In 1848, Lawrence was an unsuccessful candidate for party nomination as vice president on the Whig ticket, headed by Zachary Taylor. After Taylor's presidential victory, he offered Lawrence a choice of positions in the administration. Lawrence rejected a cabinet appointment, and chose the post of minister to Great Britain. He was involved in the negotiations of the Clayton–Bulwer Treaty, and resigned in October 1852. He returned to the United States to join the 1852 presidential campaign of Gen. Winfield Scott. However, he grew dissatisfied with the Whig stand on slavery, and abandoned the party.

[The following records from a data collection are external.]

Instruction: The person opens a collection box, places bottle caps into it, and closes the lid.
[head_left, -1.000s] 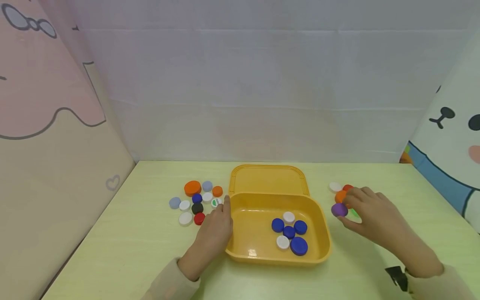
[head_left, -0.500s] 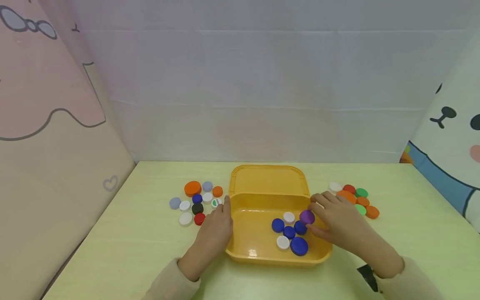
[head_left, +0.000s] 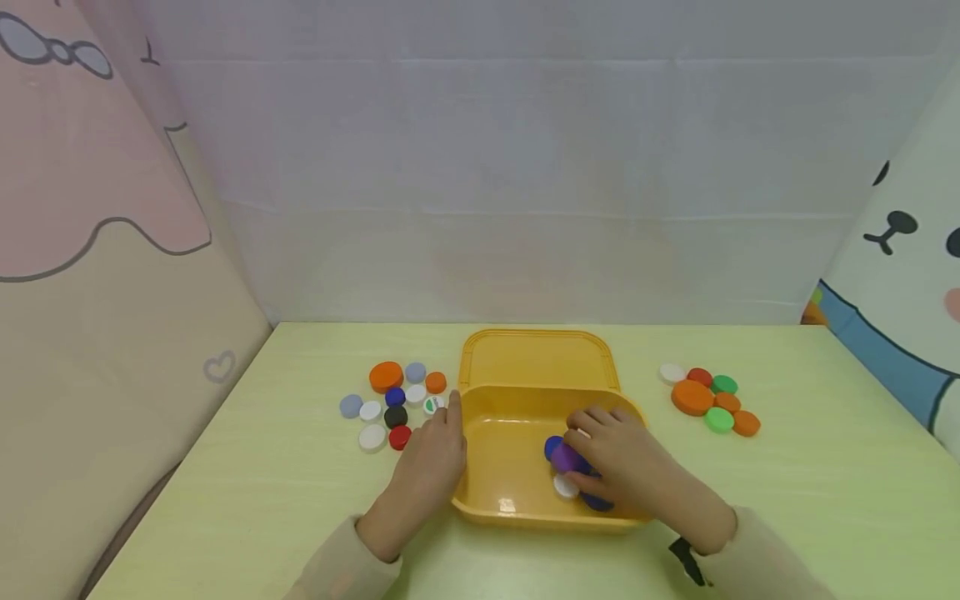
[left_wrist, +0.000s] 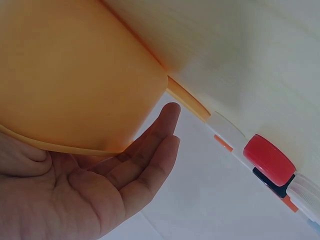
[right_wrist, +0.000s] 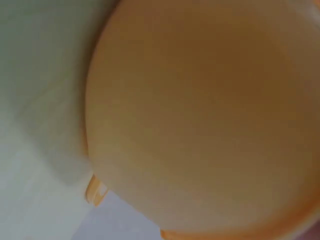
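Observation:
In the head view a yellow plastic box (head_left: 510,483) stands on the table, its lid (head_left: 537,358) folded back behind it. My left hand (head_left: 430,462) rests along the box's left rim; in the left wrist view its fingers (left_wrist: 145,170) lie nearly straight against the box. Inside the box, my right hand (head_left: 626,458) pinches a purple bottle cap (head_left: 565,458) low over the other caps. A blue cap (head_left: 553,447) and a white cap (head_left: 566,486) show beside it; the hand partly covers the rest. The right wrist view holds mostly the box's outer wall (right_wrist: 200,125).
Left of the box lie several loose caps, among them a large orange cap (head_left: 386,377), a black cap (head_left: 396,417) and a red cap (head_left: 400,437). Another group, with a large orange cap (head_left: 692,397) and a light green cap (head_left: 719,419), lies to the right. A white sheet (head_left: 525,167) hangs behind.
My right hand has carried the purple cap leftward from the right-hand group, over the box's right rim and down among the caps inside. The left hand has stayed at the rim.

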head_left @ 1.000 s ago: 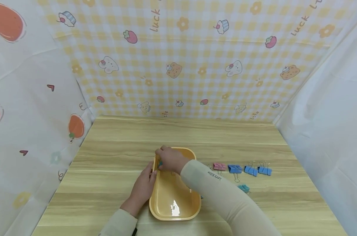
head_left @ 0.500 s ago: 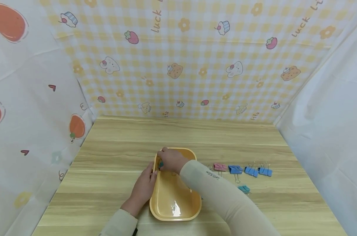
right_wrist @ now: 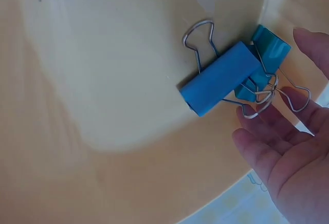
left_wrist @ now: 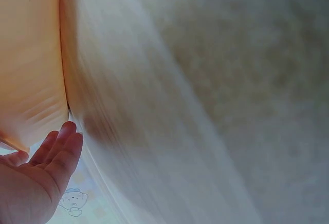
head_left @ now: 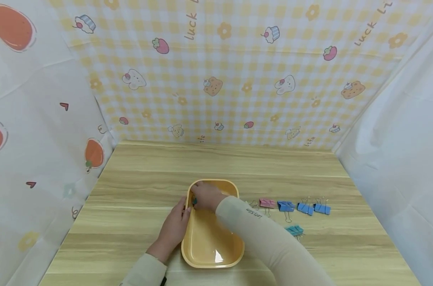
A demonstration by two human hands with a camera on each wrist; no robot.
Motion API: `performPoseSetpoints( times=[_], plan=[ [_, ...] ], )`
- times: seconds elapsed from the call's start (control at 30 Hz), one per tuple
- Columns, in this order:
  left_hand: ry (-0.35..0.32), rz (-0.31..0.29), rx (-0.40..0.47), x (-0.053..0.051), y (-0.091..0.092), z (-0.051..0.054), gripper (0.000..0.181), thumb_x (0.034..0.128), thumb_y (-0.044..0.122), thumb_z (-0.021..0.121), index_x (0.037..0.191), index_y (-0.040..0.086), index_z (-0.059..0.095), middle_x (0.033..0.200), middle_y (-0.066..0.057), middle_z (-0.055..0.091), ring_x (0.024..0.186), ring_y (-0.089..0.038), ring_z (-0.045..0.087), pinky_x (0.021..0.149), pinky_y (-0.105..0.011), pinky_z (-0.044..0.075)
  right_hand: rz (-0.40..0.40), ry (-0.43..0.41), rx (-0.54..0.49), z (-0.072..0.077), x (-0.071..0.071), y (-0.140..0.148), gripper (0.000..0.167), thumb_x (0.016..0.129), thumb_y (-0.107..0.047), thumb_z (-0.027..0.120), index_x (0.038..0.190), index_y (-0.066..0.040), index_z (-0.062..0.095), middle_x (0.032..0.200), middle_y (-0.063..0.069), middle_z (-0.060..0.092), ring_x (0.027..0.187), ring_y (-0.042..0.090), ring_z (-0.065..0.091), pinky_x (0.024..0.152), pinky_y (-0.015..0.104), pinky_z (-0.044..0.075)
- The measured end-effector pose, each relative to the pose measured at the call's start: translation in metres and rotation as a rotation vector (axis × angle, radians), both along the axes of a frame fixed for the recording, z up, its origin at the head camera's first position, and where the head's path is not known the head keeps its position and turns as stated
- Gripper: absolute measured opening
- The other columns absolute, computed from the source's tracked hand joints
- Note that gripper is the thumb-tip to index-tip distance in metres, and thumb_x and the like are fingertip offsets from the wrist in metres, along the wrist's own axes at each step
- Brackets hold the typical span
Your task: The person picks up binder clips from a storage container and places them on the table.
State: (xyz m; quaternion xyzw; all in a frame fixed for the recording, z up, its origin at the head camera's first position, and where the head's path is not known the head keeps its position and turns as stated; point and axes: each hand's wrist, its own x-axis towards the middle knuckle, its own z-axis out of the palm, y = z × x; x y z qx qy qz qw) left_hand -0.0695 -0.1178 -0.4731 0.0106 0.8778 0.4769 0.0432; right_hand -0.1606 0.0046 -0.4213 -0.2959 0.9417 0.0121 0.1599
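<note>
My left hand rests along the outer left side of a yellow plastic tray, its fingers fairly straight. The left wrist view shows that hand beside the tray wall. My right hand reaches inside the tray's far-left corner. Up close in the right wrist view lie a blue binder clip and a teal binder clip, touching each other. The right hand's fingers are loosely bent by their wire handles, and its thumb stands apart from the clips.
Right of the tray lie a pink binder clip, several blue binder clips and a teal binder clip on the wooden table. A patterned cloth hangs behind the table.
The right hand has sunk lower into the tray's far-left corner, and its forearm has shifted slightly left, uncovering more of the teal clip on the table. The left hand stays in place.
</note>
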Motion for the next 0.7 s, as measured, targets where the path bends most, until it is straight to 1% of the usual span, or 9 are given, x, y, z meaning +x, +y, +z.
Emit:
performPoseSetpoints(
  times=[0.1, 0.27, 0.53, 0.7],
  plan=[
    [-0.004, 0.007, -0.005, 0.000, 0.000, 0.001, 0.052, 0.1049, 0.023, 0.042, 0.150, -0.001, 0.028, 0.131, -0.021, 0.053, 0.104, -0.027, 0.061, 0.085, -0.042, 0.053, -0.010, -0.003, -0.007, -0.002, 0.000, 0.000, 0.055, 0.086, -0.031, 0.074, 0.135, -0.015, 0.054, 0.137, 0.005, 0.051, 0.112, 0.019, 0.059, 0.089, 0.029, 0.052],
    [0.008, 0.009, -0.015, 0.001, 0.000, 0.002, 0.051, 0.1048, 0.022, 0.042, 0.149, -0.001, 0.030, 0.130, -0.021, 0.054, 0.104, -0.026, 0.061, 0.086, -0.044, 0.052, -0.024, -0.005, -0.020, -0.007, 0.000, 0.000, 0.055, 0.086, -0.030, 0.074, 0.135, -0.014, 0.054, 0.136, 0.006, 0.052, 0.112, 0.020, 0.059, 0.090, 0.030, 0.051],
    [0.006, -0.001, -0.005, 0.000, 0.000, 0.002, 0.051, 0.1048, 0.021, 0.042, 0.149, -0.001, 0.029, 0.127, -0.019, 0.056, 0.099, -0.023, 0.062, 0.084, -0.042, 0.052, -0.050, -0.019, -0.025, -0.010, -0.001, 0.000, 0.053, 0.086, -0.030, 0.073, 0.134, -0.015, 0.055, 0.137, 0.005, 0.051, 0.111, 0.019, 0.060, 0.088, 0.029, 0.052],
    [0.014, 0.006, -0.003, 0.000, 0.001, 0.001, 0.051, 0.1047, 0.021, 0.042, 0.149, -0.001, 0.030, 0.127, -0.019, 0.056, 0.101, -0.024, 0.062, 0.086, -0.044, 0.051, -0.055, -0.001, -0.037, -0.012, 0.000, -0.001, 0.049, 0.086, -0.029, 0.073, 0.130, -0.015, 0.057, 0.129, 0.005, 0.055, 0.104, 0.017, 0.061, 0.084, 0.028, 0.052]
  ],
)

Lawrence was active in Boston's Unitarian Church and donated money to various causes. He supported Lawrence Academy, affordable housing in Boston, and the Boston Public Library. He also provided $50,000 to establish the Lawrence Scientific School at Harvard College, and provided a similar sum in his will for the School. He died in Boston on August 18, 1855, aged 62, and was interred in Mount Auburn Cemetery, Cambridge, Massachusetts.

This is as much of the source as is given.